The “evidence” I’m about to provide for you is anecdotal; let’s get that out of the way up front. I’m speaking from personal experience and making semi-educated guesses. But, that said, I’d love it if someone smarter than me—like a 5th grader—ran with this.

I’m a comedian, and I have to whore promote myself wherever I can. Thus, I have a presence on TikTok, YouTube, Facebook, Instagram…

(I could keep going, but you get the point.)

I have discovered that I can post the same exact video on TikTok and YouTube, and get wildly different results.

And I’m not talking number of views—although that’s a thing as well—I mean the comments I receive.
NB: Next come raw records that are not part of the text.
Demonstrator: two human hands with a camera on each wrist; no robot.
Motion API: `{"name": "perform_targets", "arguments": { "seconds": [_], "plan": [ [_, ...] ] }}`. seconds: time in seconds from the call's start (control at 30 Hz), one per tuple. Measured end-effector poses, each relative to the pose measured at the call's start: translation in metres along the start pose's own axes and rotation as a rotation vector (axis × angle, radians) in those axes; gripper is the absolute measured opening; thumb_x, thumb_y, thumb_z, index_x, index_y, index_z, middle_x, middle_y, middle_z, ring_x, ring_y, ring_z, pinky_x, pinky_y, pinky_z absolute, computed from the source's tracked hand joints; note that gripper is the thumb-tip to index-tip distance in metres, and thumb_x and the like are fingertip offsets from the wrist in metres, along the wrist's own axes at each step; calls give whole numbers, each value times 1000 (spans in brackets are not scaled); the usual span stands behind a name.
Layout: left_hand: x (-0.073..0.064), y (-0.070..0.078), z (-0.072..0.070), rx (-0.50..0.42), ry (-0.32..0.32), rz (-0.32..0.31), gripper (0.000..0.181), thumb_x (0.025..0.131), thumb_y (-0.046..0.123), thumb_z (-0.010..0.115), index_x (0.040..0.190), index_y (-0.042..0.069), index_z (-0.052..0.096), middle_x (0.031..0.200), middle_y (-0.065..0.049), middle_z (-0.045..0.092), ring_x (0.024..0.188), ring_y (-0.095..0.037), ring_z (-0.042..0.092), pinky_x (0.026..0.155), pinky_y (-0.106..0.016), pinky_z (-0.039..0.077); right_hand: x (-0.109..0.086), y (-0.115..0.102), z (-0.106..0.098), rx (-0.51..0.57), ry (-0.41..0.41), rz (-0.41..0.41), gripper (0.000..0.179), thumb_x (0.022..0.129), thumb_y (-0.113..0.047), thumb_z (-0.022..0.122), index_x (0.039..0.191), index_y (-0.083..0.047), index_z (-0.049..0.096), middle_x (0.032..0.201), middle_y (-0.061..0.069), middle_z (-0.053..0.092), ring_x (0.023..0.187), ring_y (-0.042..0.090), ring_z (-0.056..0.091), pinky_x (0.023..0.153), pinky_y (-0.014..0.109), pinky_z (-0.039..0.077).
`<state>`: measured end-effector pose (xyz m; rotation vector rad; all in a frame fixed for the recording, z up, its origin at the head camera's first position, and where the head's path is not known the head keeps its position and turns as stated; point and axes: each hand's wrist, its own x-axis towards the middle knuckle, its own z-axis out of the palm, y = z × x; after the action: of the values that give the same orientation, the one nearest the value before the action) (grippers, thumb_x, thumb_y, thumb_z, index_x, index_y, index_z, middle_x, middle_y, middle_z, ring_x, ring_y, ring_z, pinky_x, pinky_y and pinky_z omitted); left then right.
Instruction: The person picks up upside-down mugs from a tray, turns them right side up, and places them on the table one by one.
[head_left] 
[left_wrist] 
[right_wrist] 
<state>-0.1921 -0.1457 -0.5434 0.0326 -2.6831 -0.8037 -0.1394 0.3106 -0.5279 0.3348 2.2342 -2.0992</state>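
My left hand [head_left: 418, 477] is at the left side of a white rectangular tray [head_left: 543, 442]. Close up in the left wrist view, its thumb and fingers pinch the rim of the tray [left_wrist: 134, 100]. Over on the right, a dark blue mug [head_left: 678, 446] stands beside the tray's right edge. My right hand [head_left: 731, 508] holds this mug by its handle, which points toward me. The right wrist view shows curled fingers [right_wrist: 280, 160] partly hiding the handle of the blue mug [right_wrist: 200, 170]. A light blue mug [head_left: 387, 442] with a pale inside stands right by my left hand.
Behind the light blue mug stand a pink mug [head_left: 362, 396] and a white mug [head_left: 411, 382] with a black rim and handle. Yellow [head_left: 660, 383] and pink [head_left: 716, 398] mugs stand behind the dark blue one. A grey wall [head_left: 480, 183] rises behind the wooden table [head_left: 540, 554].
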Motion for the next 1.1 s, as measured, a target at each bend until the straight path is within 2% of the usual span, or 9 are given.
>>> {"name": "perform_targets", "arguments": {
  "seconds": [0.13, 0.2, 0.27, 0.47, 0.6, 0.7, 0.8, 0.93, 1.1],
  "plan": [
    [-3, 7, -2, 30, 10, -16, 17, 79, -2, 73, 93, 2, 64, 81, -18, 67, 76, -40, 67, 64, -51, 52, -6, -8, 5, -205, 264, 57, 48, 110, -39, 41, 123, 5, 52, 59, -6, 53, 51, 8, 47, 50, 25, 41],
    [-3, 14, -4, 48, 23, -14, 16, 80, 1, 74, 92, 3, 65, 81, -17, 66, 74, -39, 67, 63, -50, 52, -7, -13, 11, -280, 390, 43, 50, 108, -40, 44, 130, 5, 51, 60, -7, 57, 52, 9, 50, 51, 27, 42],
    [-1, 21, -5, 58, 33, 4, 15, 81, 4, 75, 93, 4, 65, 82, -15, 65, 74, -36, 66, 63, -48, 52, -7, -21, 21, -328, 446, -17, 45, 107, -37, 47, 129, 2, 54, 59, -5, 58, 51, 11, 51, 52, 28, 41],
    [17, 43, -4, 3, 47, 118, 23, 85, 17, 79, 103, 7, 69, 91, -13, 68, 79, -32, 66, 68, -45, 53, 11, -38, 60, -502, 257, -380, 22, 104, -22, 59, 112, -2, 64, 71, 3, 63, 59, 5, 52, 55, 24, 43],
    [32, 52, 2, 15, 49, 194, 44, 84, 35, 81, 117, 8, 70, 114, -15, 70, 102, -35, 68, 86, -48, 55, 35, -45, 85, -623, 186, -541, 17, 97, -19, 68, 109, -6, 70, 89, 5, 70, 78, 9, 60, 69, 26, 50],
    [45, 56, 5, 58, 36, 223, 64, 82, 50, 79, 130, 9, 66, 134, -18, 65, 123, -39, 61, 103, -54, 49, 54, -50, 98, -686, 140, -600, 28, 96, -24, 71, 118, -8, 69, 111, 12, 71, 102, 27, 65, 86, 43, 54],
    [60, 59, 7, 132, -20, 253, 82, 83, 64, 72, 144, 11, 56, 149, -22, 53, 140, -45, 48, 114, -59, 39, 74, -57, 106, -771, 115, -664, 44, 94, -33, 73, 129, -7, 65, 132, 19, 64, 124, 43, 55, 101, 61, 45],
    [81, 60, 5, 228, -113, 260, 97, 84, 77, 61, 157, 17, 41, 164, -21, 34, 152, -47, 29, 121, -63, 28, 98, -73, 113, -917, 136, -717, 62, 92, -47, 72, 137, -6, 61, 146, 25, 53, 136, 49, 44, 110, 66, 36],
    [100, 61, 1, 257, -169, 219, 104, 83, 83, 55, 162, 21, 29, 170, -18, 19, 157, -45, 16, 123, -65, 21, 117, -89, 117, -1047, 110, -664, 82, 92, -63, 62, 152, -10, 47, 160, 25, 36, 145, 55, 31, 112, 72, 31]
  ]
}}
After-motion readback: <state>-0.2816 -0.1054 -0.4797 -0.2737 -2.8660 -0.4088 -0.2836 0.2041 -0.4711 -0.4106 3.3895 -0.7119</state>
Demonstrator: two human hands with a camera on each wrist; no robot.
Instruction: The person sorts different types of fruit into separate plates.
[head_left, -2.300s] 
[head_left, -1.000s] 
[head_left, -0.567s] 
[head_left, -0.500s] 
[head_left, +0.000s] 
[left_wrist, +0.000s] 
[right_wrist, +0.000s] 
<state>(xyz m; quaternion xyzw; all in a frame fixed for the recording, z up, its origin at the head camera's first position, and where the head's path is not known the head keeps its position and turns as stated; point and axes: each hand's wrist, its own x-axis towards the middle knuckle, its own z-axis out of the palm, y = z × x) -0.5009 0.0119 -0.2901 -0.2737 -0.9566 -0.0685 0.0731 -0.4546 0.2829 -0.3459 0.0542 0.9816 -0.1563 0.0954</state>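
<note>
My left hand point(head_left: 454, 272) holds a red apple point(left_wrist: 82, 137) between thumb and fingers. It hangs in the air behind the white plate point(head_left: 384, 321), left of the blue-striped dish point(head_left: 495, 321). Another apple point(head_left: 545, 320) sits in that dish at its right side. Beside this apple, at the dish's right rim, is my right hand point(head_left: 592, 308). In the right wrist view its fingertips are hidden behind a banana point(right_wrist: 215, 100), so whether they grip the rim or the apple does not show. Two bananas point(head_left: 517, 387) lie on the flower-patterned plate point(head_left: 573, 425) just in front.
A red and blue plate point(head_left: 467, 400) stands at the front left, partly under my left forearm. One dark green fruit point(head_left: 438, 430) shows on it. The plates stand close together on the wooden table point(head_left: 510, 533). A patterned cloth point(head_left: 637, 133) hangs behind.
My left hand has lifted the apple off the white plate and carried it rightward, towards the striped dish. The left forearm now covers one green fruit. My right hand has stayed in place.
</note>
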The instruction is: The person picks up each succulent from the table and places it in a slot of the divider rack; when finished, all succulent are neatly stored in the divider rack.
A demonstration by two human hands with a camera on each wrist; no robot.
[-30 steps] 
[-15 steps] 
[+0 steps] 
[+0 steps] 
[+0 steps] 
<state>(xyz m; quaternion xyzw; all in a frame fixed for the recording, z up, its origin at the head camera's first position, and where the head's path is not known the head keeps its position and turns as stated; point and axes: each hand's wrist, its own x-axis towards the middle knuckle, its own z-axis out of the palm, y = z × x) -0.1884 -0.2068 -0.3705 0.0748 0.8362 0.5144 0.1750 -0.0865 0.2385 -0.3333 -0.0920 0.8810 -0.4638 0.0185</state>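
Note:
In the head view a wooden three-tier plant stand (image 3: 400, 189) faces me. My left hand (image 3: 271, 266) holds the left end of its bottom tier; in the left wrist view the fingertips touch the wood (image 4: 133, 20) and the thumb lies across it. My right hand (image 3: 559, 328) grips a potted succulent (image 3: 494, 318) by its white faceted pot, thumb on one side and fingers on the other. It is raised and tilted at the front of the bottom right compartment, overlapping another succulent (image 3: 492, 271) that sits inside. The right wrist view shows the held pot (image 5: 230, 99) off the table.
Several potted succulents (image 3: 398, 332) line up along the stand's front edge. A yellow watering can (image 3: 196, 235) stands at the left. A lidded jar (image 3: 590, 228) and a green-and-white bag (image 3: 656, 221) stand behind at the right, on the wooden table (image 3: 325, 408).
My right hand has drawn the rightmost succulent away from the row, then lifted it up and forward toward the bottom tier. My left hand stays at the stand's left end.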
Same video, same hashtags, different responses.

For example: I posted a video involving support for the LGBTQ community. On TikTok, it was loved. Positive comments across the board. “Thanks for being an ally,” that sort of thing.

I have discovered that I can post the same exact video on TikTok and YouTube, and get wildly different results.

The same video on YouTube was eviscerated. And I don’t mean people used civil discourse to say, “You know, I disagree with you, and here’s why…” I mean it received a barrage of, “No one is born gay!” “Groomer!” “Pedo!” All the current far-right buzzwords.

It was startling, and got me thinking.

Again, this isn’t evidence so much as ideas, but here goes: on TikTok—at least with people interacting with me—the majority of users have their picture in the profile slot, and their name in the name slot. They show their face; they show their name.

On YouTube, the picture is generally (overwhelmingly) an avatar, and the name is usually something “creative,” such as “AWeSOMe GAMeR 2000!” or “Bone Daddy.”

(I just made those up, although I have to admit I felt like posting two actual troll names.)

So, the people giving positive reinforcement have nothing to hide, while the people leaving negative comments do so behind false fronts.


(Even more interesting: when I do receive a compliment on YouTube, it is generally from an account with an actual name on it.)

Then I had a second thought. Looking at some of the profiles and bizarrely awful comments on YouTube, I had a memory: TikTok was the platform used to highlight Donald Trump’s comeback rally in Tulsa, Oklahoma.

If you don’t remember, so many people requested tickets to that event, the Trump campaign announced the arena was sold out. They further explained that they were setting up outdoor staging for the expected influx of supporters.

Then 6,200 people showed up, leaving the 19,000-seat arena looking quite empty.

(The outdoor area was completely, it goes without saying, unneeded.)

Turns out, all the ticket requests came from TikTokers who wanted to mess with The Donald. They inflated the hell out of the numbers, and we all saw the results.

On the flip side, QAnon spread like wildfire on YouTube.

Yes, it originated on another platform (4Chan or Reddit, I believe), but it went mainstream via YouTube. The worst of the worst conspiracy theories, believed by the worst of the worst people, were watched and watched tens of thousands of times.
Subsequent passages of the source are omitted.